We quickly learn that Roy has grown up in the small Louisiana town of Eloe. Roy tells us “home isn’t where you land; home is where you launch.” Having grown up in a small Arkansas town only ten miles north of Louisiana, I identify with Roy’s philosophy of leaving home and launching. Roy goes on to say, “I’m not talking bad about Eloe. For one, Eloe may be in Louisiana, not a state brimming with opportunity, but it is located in America, and if you’re going to be black and struggling, the United States is probably the best place to do it.”
Roy explains that he has been lucky; his parents are hardworking and have provided him with a home, clothing, food, and education. He describes his advantages this way: “I had my own bathroom. When I outgrew my shoes, I never waited for new ones. While I have received financial aid, my parents did their part to send me to college.”
Roy describes meeting Celestial when they were both college students. Andre, another of the narrators, in fact, introduces Celestial and Roy. However, the two do not cross paths again until they have both graduated from college and are in NYC. Celestial is in graduate school seeking an art degree; Roy is in NYC on a business trip. Often such meetings feel contrived; this one though is natural. Roy and his fellow business associates happen into a restaurant where Celestial is working as a waitress while she goes to graduate school.
Roy pursues Celestial and persuades her to marry him. They marry and live in Atlanta in the home where Celestial grew up. Her parents have moved to a much larger home. Interestingly enough, Celestial’s father deeds the house to Celestial alone, despite the fact that his daughter is married to Roy. Celestial tells Roy it doesn’t matter because the house is theirs together, not hers alone.
Roy’s job is going well. He encourages Celestial to quit her job and follow her dream of making fancy dolls to sell as art objects: poupées. Roy suggests the name. The two have a lovely home, a loving relationship, and a bright future. What could go wrong?
Readers quickly find that much can go wrong. As much as Roy and Celestial love one another, they also argue and disagree about a number of things. Celestial is mistrustful of Roy. Is her mistrust unfounded? Then Roy is accused of the unthinkable, of raping a stranger, a woman in the same motel where Roy and Celestial are staying when they go to Eloe to visit Roy’s parents.
Andre, the boy next door, also tells his version of the story. He and Celestial have known each other their whole lives; they are like brother and sister. Or are they?
Jones pulls readers into the story by telling it through three characters’ eyes, but also including details from Roy’s early life and his parents as well as Celestial’s early life and her parents. Roy and Celestial come from entirely different backgrounds. Roy has never wanted for anything, but he has not enjoyed the luxury that Celestial’s parents have given her. Andre, too, is like Celestial, a man of privilege.
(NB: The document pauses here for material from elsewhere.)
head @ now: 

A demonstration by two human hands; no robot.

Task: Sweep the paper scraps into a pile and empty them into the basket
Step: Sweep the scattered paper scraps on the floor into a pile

I could pull many, many lines from the story. The three below give readers an idea of the beauty of the language that Jones conveys:
“My father has this alpha-omega way about him, like he was here before you showed up and he would be sitting in the same recliner after you left.”
“Olive brought me into this world and trained me up to be the man I recognized as myself. But Celestial was the portal to the rest of my life, the shiny door to the next level.”
“But that night in the Piney Woods, I believed that our marriage was a fine-spun tapestry, fragile but fixable. We tore it often and mended it, always with a silken thread, lovely but sure to give way.”
Tayari Jones has published three previous novels: Leaving Atlanta, The Untelling, and Silver Sparrow. She has also written for Tin House, The Believer, The New York Times, and Callaloo. Jones has received praise from a number of sources including Oprah Winfrey who chose An American Marriage as an Oprah Book Club selection in 2018.
Barack Obama wrote of An American Marriage that “one of my favorite parts of summer is deciding what to read when things slow down just a bit, whether it’s on a vacation with family or just a quiet afternoon . . . An American Marriage by Tayari Jones is a moving portrayal of the effects of a wrongful conviction on a young African-American couple.” Other reviewers use words like haunting, beautifully written, compelling, and tense.